In terms of everyday life, the status of the assimilado is in reality ho more enviable than that of the native. Admission to the schools is still just as difficult. The assimilado does not have the same rights and privileges as the colonists. Since 1937, for instance, the latter have been entitled to an immediate grant of twenty hectares of land worked by Africans, agricultural tools, cattle and a monthly subsidy.

In 1969, Salazar made the following statement:

As the Overseas Territories progress economically and socially, and as the elites become more numerous and effective on a local level, centrifugal forces may appear which aspire to the fullness of power and seek to monopolise situations, and this represents a danger to the unity of the nation. In Portugal's case, the paths to the highest posts are open, and being made ever more easy of access - though born in Spain, Hadrian can become emperor in Rome.

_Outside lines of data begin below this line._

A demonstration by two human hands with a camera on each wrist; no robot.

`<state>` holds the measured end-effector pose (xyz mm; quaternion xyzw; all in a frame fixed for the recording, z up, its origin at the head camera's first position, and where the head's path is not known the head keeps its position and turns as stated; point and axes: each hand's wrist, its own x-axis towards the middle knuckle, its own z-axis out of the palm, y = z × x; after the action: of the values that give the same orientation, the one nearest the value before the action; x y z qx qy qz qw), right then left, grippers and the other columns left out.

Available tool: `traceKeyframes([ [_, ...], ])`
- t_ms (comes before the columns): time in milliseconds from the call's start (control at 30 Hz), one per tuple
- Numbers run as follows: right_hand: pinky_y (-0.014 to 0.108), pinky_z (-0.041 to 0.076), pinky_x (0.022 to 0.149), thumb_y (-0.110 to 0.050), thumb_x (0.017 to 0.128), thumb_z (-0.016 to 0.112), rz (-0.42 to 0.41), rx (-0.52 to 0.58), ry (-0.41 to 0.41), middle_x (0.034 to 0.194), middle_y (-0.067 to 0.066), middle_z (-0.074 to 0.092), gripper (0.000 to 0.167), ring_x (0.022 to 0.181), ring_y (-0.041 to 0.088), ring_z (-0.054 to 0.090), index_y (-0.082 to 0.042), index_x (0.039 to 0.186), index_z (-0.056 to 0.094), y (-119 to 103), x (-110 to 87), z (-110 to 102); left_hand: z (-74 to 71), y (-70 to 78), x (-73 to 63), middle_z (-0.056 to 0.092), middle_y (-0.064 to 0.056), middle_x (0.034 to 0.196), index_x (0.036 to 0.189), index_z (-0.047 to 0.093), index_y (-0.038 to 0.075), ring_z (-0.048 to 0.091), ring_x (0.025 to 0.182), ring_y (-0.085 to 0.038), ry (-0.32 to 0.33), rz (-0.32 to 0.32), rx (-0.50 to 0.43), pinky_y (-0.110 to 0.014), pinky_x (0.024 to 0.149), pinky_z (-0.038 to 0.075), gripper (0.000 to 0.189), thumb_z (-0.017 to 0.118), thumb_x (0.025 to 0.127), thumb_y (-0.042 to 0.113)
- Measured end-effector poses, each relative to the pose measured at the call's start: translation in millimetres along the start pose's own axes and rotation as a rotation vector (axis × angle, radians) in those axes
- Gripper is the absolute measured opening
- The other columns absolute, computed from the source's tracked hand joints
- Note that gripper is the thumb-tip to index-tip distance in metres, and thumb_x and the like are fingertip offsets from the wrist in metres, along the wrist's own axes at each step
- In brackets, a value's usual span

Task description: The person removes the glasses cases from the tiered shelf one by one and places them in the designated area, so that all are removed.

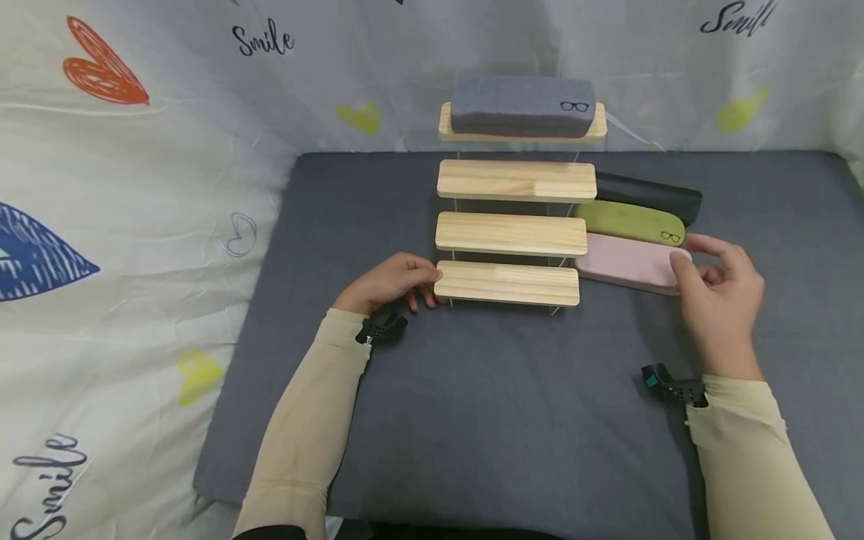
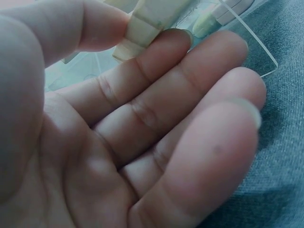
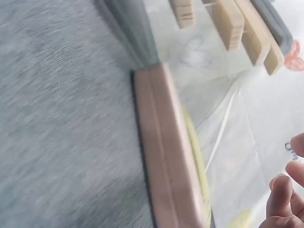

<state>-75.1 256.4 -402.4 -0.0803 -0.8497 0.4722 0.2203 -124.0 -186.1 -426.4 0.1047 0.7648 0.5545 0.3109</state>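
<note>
My left hand (image 1: pixel 397 283) pinches the left end of the lowest wooden shelf (image 1: pixel 509 283) between thumb and index finger. Its other fingers curve loosely beneath, as the left wrist view shows. At the right end of a pink glasses case (image 1: pixel 628 261) is my right hand (image 1: pixel 730 304), thumb and fingers bent and spread apart. In the right wrist view those fingers (image 3: pixel 280 190) show a gap to the pink case (image 3: pixel 164 142). Behind the pink case lie a green glasses case (image 1: pixel 628 220) and a black case (image 1: pixel 651 195), their left ends behind the shelves.
The stepped rack has several wooden shelves on clear supports. A grey-blue glasses case (image 1: pixel 520 105) lies on its top shelf (image 1: pixel 445 127). Grey cloth (image 1: pixel 472 420) covers the table; a printed white curtain (image 1: pixel 405 67) hangs behind and at the left.
</note>
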Motion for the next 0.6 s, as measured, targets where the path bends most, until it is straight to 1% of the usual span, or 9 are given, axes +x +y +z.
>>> traceKeyframes([
  [100,0.011,0.037,0.049,-0.008,0.099,0.068,-0.021,0.052,-0.025,0.107,-0.015,0.057,0.029,0.056,-0.004,0.051,-0.003,0.127,0.073,-3,4.1,4,0.3,-1.6,-0.3,0.077,-0.011,0.085,0.100,0.079,0.002,0.070,0.074,-0.021,0.002,-0.004,0.001,-0.031,0.058,0.057,0.032,0.060,0.105,0.028],
  [200,0.011,0.039,0.051,-0.008,0.100,0.068,-0.033,0.078,-0.045,0.110,-0.013,0.058,0.029,0.058,-0.002,0.053,-0.004,0.128,0.072,-5,7.4,8,0.8,-2.0,-1.1,0.077,-0.011,0.085,0.100,0.079,0.003,0.070,0.074,-0.021,0.000,0.004,0.005,-0.031,0.058,0.057,0.032,0.060,0.105,0.028],
  [333,0.015,0.036,0.047,-0.011,0.101,0.068,-0.029,0.096,-0.051,0.113,-0.012,0.061,0.029,0.060,0.003,0.055,-0.008,0.129,0.073,-12,12.9,12,0.9,-1.6,-1.5,0.077,-0.011,0.086,0.102,0.079,0.002,0.070,0.075,-0.022,-0.003,0.014,0.001,-0.031,0.058,0.057,0.033,0.060,0.105,0.028],
  [433,0.018,0.033,0.045,-0.012,0.101,0.068,-0.019,0.136,-0.051,0.116,-0.009,0.063,0.028,0.060,0.005,0.057,-0.011,0.129,0.073,-20,18.1,15,0.6,-1.4,-1.3,0.078,-0.010,0.086,0.103,0.079,0.002,0.071,0.075,-0.021,-0.001,0.016,-0.001,-0.031,0.057,0.057,0.032,0.060,0.105,0.028],
  [500,0.018,0.035,0.046,-0.012,0.101,0.068,-0.027,0.160,-0.049,0.116,-0.008,0.065,0.028,0.060,0.005,0.057,-0.010,0.128,0.073,-24,21.5,18,0.5,-1.0,-1.2,0.078,-0.010,0.087,0.104,0.079,0.002,0.071,0.075,-0.021,0.000,0.017,-0.001,-0.031,0.057,0.057,0.032,0.060,0.105,0.028],
  [600,0.018,0.041,0.053,-0.010,0.101,0.068,-0.045,0.190,-0.046,0.114,-0.005,0.065,0.027,0.058,0.006,0.055,-0.008,0.128,0.074,-31,26.1,21,0.5,-0.6,-0.8,0.078,-0.010,0.087,0.104,0.079,0.002,0.071,0.076,-0.021,-0.003,0.022,0.002,-0.030,0.057,0.057,0.032,0.060,0.105,0.028],
])
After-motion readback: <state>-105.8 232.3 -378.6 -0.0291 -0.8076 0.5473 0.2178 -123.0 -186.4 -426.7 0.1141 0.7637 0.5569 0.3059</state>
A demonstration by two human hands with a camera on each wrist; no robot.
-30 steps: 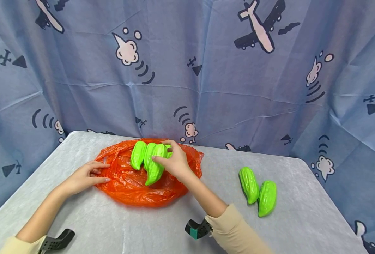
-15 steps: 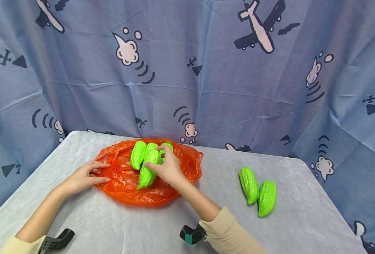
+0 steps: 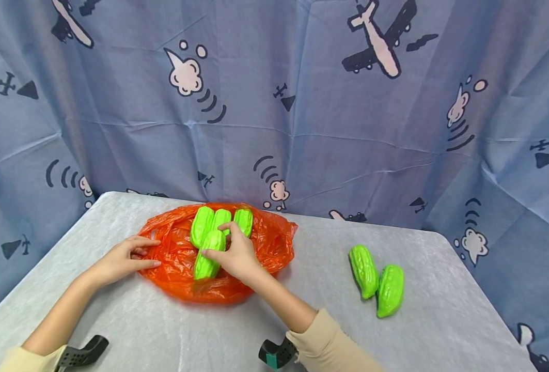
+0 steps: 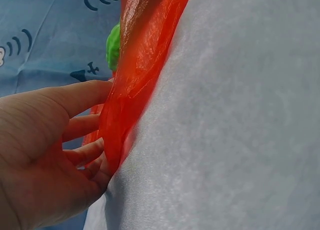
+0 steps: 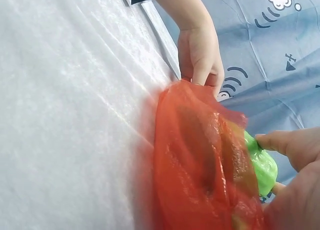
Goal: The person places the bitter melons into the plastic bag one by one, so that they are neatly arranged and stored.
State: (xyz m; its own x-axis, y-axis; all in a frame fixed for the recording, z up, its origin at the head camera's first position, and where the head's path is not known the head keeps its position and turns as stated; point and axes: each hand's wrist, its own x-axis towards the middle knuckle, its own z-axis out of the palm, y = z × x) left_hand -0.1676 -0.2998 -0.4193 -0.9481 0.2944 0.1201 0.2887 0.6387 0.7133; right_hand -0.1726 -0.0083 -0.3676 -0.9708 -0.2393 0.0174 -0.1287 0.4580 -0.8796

But in vain do we look for the Africans who have acceded to these high offices as promised. Who are the equivalents, in Portuguese Africa, of Felix Eboue and Felix Houphouet-Boigny, or of a Robert Gardiner who was mentioned as a candidate to take over from U Thant at the UN? There is only the African bishop of the kingdom of the Kongo, so often cited by admirers of the regime - and that was some time ago, to say the least. In fact, in 1960 the people of Angola, Guinea and Mozambique were represented in parliament by Europeans. And, apart from this, when 'assimilation' has succeeded, it has invariably entailed a renunciation of the person's original culture. The assimilados have had to forget their African traditions, and even their own language. Basil Davidson comments that even 'men such as Cabral, Neto and Mondlane, have also had to take themselves through a systematic process of "reafricanisation" before they could hope to make progress'.77.

It is a high price to pay for the privilege of sharing some of the meagre rights of the Portuguese citizen.